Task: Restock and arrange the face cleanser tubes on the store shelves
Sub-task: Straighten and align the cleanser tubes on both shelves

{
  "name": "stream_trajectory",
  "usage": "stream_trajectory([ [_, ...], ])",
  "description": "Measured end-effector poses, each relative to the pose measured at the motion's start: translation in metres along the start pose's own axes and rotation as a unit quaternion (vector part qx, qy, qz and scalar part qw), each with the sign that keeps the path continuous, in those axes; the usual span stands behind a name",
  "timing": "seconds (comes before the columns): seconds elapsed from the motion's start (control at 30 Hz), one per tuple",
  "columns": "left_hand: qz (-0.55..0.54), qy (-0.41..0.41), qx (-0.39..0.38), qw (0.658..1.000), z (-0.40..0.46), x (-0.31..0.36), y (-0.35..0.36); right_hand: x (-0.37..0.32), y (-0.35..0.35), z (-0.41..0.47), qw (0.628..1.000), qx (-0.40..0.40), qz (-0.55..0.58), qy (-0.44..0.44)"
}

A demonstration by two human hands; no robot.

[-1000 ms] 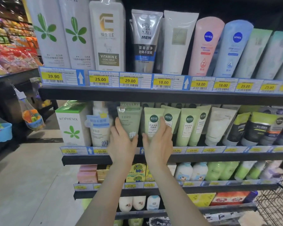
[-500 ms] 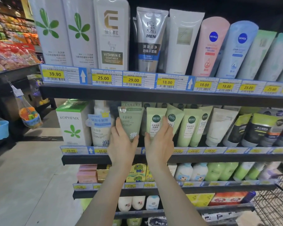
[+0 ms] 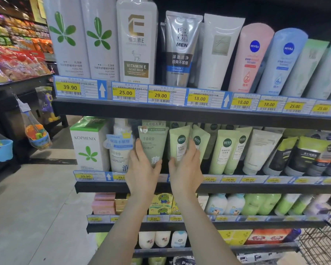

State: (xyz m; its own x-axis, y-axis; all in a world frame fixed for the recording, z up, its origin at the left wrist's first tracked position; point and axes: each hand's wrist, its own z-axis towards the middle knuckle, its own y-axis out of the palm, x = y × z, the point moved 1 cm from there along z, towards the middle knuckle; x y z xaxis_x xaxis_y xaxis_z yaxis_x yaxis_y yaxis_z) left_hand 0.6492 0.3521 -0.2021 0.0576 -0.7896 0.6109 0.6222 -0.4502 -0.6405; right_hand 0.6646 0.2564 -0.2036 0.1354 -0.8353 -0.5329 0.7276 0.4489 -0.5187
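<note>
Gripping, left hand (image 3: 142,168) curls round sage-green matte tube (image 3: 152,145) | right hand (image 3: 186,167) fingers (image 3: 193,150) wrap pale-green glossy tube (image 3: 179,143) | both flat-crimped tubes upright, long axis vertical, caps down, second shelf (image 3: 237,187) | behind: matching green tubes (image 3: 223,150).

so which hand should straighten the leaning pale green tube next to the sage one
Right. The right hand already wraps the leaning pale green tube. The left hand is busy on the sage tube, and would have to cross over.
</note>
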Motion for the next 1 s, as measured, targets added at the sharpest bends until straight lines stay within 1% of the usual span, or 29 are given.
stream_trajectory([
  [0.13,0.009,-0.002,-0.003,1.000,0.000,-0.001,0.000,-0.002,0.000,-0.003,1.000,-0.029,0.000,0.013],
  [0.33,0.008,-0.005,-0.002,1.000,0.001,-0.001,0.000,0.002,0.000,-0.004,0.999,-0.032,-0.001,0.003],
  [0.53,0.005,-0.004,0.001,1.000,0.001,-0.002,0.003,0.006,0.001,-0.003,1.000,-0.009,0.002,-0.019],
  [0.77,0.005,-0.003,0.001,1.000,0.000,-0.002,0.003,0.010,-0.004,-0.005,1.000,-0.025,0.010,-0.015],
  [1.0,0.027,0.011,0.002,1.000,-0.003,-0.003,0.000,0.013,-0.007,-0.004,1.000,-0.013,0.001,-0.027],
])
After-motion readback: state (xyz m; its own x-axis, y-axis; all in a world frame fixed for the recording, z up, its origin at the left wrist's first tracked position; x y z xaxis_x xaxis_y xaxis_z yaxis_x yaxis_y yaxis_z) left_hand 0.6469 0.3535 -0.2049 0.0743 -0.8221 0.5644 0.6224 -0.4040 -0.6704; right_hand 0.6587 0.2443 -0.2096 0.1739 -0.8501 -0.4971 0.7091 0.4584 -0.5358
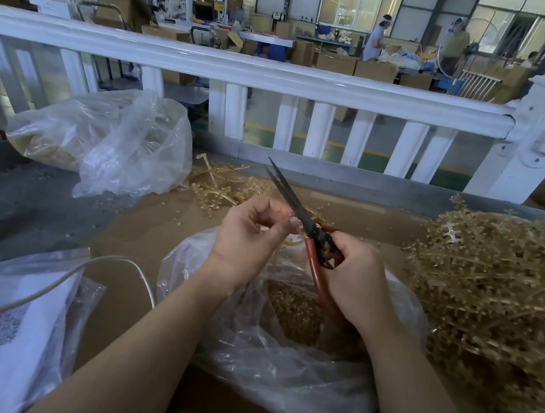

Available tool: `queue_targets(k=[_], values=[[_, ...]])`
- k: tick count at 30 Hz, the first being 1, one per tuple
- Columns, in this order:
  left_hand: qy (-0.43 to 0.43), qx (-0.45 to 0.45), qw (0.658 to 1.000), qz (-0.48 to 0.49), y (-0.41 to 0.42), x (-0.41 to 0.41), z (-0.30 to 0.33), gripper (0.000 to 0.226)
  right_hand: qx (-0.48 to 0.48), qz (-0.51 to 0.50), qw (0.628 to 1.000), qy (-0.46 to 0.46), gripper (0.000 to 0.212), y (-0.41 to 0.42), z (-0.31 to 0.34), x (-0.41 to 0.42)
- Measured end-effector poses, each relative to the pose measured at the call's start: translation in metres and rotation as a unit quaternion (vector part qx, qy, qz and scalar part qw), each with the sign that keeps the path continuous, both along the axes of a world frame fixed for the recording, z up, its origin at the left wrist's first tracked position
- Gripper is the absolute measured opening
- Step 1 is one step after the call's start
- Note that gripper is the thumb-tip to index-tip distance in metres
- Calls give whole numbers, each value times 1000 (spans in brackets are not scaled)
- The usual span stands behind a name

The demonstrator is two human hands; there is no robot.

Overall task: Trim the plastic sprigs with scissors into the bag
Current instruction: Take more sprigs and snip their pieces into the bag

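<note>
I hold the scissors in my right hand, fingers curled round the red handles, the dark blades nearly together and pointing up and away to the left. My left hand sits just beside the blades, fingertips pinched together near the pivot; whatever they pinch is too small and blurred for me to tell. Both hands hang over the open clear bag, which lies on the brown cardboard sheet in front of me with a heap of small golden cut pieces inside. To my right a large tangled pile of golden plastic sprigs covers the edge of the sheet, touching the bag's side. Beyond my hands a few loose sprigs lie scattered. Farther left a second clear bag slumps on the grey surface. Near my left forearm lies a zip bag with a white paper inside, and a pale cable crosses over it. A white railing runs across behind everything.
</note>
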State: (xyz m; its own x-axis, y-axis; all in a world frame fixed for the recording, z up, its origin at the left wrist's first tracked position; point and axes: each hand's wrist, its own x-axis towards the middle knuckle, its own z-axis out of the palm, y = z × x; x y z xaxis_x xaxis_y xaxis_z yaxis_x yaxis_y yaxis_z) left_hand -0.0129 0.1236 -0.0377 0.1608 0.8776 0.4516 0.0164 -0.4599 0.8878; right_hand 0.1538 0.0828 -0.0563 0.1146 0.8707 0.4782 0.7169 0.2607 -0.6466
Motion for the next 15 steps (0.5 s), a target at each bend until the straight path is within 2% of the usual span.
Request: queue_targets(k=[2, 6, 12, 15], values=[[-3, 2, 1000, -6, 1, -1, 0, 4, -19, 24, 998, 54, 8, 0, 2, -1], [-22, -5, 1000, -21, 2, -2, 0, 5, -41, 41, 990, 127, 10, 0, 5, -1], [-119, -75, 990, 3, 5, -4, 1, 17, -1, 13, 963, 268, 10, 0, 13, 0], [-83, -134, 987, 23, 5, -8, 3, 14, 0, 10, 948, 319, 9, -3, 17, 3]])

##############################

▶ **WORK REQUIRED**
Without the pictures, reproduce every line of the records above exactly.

▶ **REPLY**
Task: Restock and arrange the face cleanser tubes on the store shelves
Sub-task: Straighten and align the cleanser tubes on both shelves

{
  "name": "stream_trajectory",
  "usage": "stream_trajectory([ [_, ...], ])",
  "description": "Measured end-effector poses, each relative to the pose measured at the motion's start: translation in metres along the start pose's own axes and rotation as a unit quaternion (vector part qx, qy, qz and scalar part qw), each with the sign that keeps the path continuous, in those axes; the usual span stands behind a name",
  "timing": "seconds (comes before the columns): seconds elapsed from the motion's start (control at 30 Hz), one per tuple",
  "columns": "left_hand: qz (-0.55..0.54), qy (-0.41..0.41), qx (-0.39..0.38), qw (0.658..1.000), z (-0.40..0.46), x (-0.31..0.36), y (-0.35..0.36); right_hand: x (-0.37..0.32), y (-0.35..0.35), z (-0.41..0.47), qw (0.628..1.000), qx (-0.40..0.40), qz (-0.55..0.58), qy (-0.44..0.44)"
}

A demonstration by two human hands; no robot.

[-1000 ms] 
[-500 ms] 
[+0 ms] 

State: (xyz m; its own x-axis, y-axis; all in a world frame fixed for the recording, z up, its origin at the left wrist's first tracked position; point and axes: each hand's wrist, its own z-axis towards the middle knuckle, its own y-axis out of the palm, x = y × z, the point moved 1 cm from there along z, towards the middle knuckle; x y z xaxis_x xaxis_y xaxis_z yaxis_x yaxis_y yaxis_z) left_hand 0.6492 0.3521 -0.2021 0.0576 -0.7896 0.6109 0.6222 -0.4502 -0.6405; right_hand 0.6646 0.2564 -0.2036 0.1354 -0.8353 -0.5329 0.7276 0.4489 -0.5187
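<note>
Gripping, left hand (image 3: 142,168) curls round sage-green matte tube (image 3: 152,145) | right hand (image 3: 186,167) fingers (image 3: 193,150) wrap pale-green glossy tube (image 3: 179,143) | both flat-crimped tubes upright, long axis vertical, caps down, second shelf (image 3: 237,187) | behind: matching green tubes (image 3: 223,150).

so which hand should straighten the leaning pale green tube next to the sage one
Right. The right hand already wraps the leaning pale green tube. The left hand is busy on the sage tube, and would have to cross over.
</note>
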Motion for the next 1 s, as measured, targets added at the sharpest bends until straight lines stay within 1% of the usual span, or 29 are given.
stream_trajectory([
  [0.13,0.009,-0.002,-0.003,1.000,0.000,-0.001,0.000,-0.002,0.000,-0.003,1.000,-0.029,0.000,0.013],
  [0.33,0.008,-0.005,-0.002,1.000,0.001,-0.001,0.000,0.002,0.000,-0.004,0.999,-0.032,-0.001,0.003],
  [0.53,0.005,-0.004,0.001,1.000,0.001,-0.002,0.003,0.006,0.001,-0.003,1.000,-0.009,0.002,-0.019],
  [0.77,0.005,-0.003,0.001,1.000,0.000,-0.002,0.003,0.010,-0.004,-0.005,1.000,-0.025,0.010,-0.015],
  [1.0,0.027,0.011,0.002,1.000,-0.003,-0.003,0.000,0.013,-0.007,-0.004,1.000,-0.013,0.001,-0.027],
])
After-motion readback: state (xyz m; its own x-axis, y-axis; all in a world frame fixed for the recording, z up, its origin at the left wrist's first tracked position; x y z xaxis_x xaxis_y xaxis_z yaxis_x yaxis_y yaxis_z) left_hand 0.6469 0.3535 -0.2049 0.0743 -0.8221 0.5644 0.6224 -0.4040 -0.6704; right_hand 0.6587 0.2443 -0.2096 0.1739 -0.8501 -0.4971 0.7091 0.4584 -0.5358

Available tool: `queue_targets(k=[_], values=[[_, ...]])`
- k: tick count at 30 Hz, the first being 1, one per tuple
- Columns, in this order:
  left_hand: qy (-0.43 to 0.43), qx (-0.45 to 0.45), qw (0.658 to 1.000), qz (-0.48 to 0.49), y (-0.41 to 0.42), x (-0.41 to 0.41), z (-0.30 to 0.33), gripper (0.000 to 0.226)
  right_hand: qx (-0.48 to 0.48), qz (-0.51 to 0.50), qw (0.628 to 1.000), qy (-0.46 to 0.46), gripper (0.000 to 0.212), y (-0.41 to 0.42), z (-0.31 to 0.34), x (-0.41 to 0.42)
- Measured end-effector poses, each relative to the pose measured at the call's start: translation in metres and rotation as a unit quaternion (vector part qx, qy, qz and scalar part qw), each with the sign that keeps the path continuous, both along the axes of a world frame fixed for the recording, z up, its origin at the left wrist's first tracked position
- Gripper is the absolute measured opening
- Step 1 is one step after the call's start
- Note that gripper is the thumb-tip to index-tip distance in metres
- Calls give whole numbers, each value times 1000 (spans in brackets are not scaled)
- The usual span stands behind a name

The demonstrator is two human hands; there is no robot.

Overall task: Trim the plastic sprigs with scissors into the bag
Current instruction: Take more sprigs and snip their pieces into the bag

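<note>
I hold the scissors in my right hand, fingers curled round the red handles, the dark blades nearly together and pointing up and away to the left. My left hand sits just beside the blades, fingertips pinched together near the pivot; whatever they pinch is too small and blurred for me to tell. Both hands hang over the open clear bag, which lies on the brown cardboard sheet in front of me with a heap of small golden cut pieces inside. To my right a large tangled pile of golden plastic sprigs covers the edge of the sheet, touching the bag's side. Beyond my hands a few loose sprigs lie scattered. Farther left a second clear bag slumps on the grey surface. Near my left forearm lies a zip bag with a white paper inside, and a pale cable crosses over it. A white railing runs across behind everything.
</note>
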State: (xyz m; its own x-axis, y-axis; all in a world frame fixed for the recording, z up, its origin at the left wrist's first tracked position; point and axes: each hand's wrist, its own x-axis towards the middle knuckle, its own z-axis out of the palm, y = z × x; x y z xaxis_x xaxis_y xaxis_z yaxis_x yaxis_y yaxis_z) left_hand -0.0129 0.1236 -0.0377 0.1608 0.8776 0.4516 0.0164 -0.4599 0.8878; right_hand 0.1538 0.0828 -0.0563 0.1146 0.8707 0.4782 0.7169 0.2607 -0.6466
Motion for the next 15 steps (0.5 s), a target at each bend until the straight path is within 2% of the usual span.
Request: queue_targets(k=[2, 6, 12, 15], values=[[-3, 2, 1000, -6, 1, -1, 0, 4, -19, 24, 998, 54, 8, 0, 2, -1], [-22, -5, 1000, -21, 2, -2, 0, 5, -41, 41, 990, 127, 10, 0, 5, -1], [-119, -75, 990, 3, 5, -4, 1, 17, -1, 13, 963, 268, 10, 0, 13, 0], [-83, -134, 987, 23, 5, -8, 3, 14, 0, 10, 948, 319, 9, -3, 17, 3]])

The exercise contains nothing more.